BEGIN
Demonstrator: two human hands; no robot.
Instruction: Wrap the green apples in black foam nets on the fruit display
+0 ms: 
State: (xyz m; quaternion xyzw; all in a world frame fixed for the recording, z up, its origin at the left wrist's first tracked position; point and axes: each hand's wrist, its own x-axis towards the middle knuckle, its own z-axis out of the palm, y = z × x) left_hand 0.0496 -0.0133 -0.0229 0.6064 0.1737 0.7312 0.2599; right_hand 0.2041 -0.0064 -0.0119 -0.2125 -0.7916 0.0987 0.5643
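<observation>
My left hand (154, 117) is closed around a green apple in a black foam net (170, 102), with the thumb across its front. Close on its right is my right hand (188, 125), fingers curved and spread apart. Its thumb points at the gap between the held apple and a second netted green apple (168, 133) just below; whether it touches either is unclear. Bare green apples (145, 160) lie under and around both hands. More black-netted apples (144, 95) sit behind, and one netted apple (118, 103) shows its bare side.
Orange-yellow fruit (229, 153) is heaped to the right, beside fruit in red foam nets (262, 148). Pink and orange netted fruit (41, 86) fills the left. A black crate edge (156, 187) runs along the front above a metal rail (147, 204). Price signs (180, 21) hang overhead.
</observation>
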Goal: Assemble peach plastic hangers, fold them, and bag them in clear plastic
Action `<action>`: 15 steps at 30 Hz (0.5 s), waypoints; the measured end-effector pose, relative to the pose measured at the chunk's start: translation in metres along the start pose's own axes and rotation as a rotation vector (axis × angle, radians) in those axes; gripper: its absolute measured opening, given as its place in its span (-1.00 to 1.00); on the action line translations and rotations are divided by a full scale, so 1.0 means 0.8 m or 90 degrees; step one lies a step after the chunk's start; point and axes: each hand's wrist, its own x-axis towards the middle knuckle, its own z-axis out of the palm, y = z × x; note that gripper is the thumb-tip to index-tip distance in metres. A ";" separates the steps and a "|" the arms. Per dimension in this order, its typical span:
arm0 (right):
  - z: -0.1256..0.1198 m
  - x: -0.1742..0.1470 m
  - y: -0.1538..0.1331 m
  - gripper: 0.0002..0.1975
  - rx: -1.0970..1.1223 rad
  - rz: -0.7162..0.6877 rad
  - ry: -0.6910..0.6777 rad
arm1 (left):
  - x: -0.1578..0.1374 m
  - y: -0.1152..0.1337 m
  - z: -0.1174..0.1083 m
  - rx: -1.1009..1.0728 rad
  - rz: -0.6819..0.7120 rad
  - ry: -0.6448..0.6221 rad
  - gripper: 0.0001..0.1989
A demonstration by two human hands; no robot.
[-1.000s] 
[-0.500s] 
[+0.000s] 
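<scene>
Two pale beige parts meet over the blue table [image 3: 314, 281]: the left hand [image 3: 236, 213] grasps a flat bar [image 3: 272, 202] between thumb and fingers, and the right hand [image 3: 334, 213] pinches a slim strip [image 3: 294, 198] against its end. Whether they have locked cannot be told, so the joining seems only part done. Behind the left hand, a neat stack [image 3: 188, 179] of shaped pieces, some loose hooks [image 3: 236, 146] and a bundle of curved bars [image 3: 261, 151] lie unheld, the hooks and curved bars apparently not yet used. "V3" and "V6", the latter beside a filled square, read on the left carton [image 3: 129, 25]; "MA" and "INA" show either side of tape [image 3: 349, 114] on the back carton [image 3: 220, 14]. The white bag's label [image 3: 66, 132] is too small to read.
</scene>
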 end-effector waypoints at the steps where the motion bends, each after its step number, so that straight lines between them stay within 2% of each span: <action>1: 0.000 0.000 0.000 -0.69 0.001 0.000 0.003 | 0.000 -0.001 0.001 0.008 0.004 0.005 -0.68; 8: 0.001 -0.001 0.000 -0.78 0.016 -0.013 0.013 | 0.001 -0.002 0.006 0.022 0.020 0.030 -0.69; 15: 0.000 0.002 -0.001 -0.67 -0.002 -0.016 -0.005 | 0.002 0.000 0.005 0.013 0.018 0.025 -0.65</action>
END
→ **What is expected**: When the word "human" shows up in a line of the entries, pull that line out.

→ **Exercise answer**:
Demonstrator: two human hands; no robot.
A demonstration by two human hands; no robot.

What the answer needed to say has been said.